Читаем Неореализм. Жанрово-стилевые поиски в русской литературе конца XIX – начала XX века полностью

Двуплановость жанрово-композиционной структуры существенным образом определяет и природу хронотопа повести М. Пришвина. Пространственно-временную модель «Чёрного араба» можно представить в виде оппозиции: «реальное пространство, историческое время» – «ирреальное пространство, мифологическое время». Данное противопоставление наиболее полно реализуется в образах «степь-пустыня – земля обетованная».

Пространство фабульного плана («степь-пустыня») представляет пространство реальное, наделённое предметностью, конкретно-заполненное. Основной особенностью описания пространства фабульного плана является тенденция к чёткости изображения, к точности в передаче цвета и света, поз и положений описываемых лиц и предметов: «К полудню солнце в степи белеет. Мы останавливаемся у колодца попоить лошадей. Исаак расстилает халат и молится богу. Карат, Кулат и Пегатый в ожидании, когда кончит Исаак молиться, согнули головы и звездой смотрят вниз, в отверстие колодца… Даже кобчик не побоялся упасть в это время на птичку возле самого халата Исаака, но промахнулся и помчался в степную даль. Исаак будто и не заметил и всё стоит на халате, ладони по-прежнему набожно сложены, но глаза без молитвы мчатся за птичкой…» [с. 505].

Отдельные детали фабульного пространства связаны со всем спектром человеческих чувств и особенно со зрительным восприятием – созерцанием. Каждая деталь, зрительный образ фабульного пространства выступает отдельно, самостоятельно: как справедливо отмечает Г. Гачев, питание своего «я» повествователь М. Пришвина «черпает лицом (как ковшом), к лицу души каждого существа оборотясь»12. Однако мифологическая цельность общей картины очевидна: каждая деталь фабульного пространства важна, ибо имеет отношение к существу мира, к целому, в котором даже самое незначительное событие приобретает космическую значимость.

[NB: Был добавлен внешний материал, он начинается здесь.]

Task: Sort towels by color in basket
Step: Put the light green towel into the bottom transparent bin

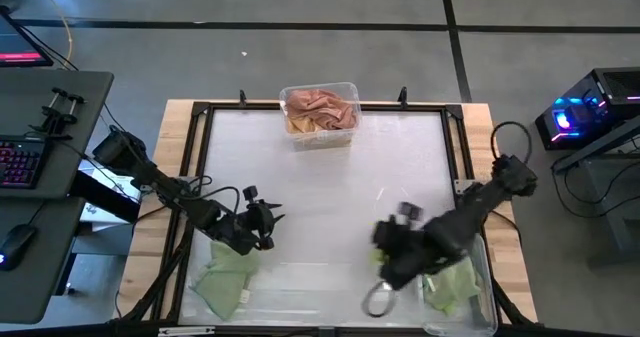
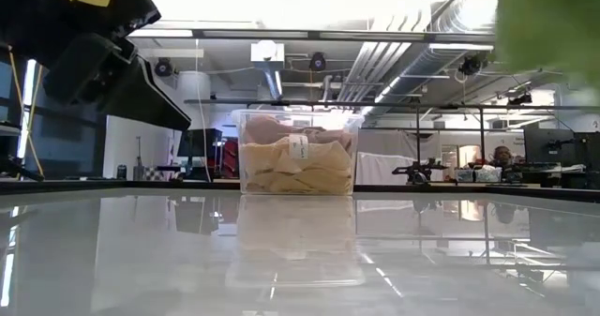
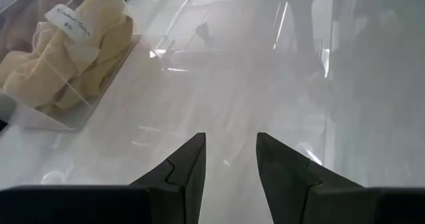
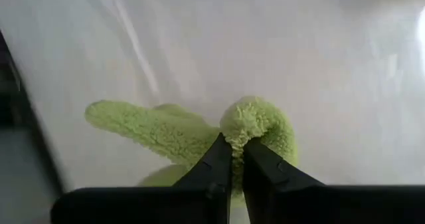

Реальное пространство фабульного плана изображается и статически, и динамически. В обоих случаях характер изображения, причины видения мотивированы пространственной позицией повествователя. Вот, например, изображение, данное с неподвижной точки зрения: «Скоро под окном кто-то постучал и сказал: «Араб здесь?» «Здесь араб!» – ответил я и выглянул в окно. Там, на берегу солёного озера, стояла тележка и два сытых коня, а у окна – киргиз в широком халате и с нагайкой в руке» [с. 503]. В этом описании всё достоверно: пока повествователь находится внутри помещения, он не может видеть того, кто подъехал (соответственно, употребляется местоимение «кто-то»); но как только он начинает воспринимать происходящее из окна, естественно, что он видит сначала дальний план («там, на берегу солёного озера…»), а затем ближний («а у окна – киргиз в широком халате…»).

Трансформация действительности на уровне фабульного плана мотивируется передвижением повествователя, обусловливающем быструю смену неподвижных объектов, входящих в его поле зрения («мелькание»), что создаёт впечатление внезапно ожившей степи: «Мне стоит только толкнуть тяжёлыми сапогами Пегатого в бока, и края малахая на голове завёртываются назад, как уши у гончей. Ветер свистит. Конёк кипит. Степь оживает. Она не мёртвая: она вся живая от конца до конца и вся поднимается, вся отвечает человеку…» [с. 506]. Границы изображения реального пространства фабульного плана могут быть и узкими, и широкими, но они достоверны. Если что-то не попадает в поле зрения повествователя, то это отмечается в описании: «В это время в ауле остатки семьи старика возились со стадами. Что они там делали, нам было не видно: вероятно, доили коз, кобылиц и верблюдиц…» [с. 510].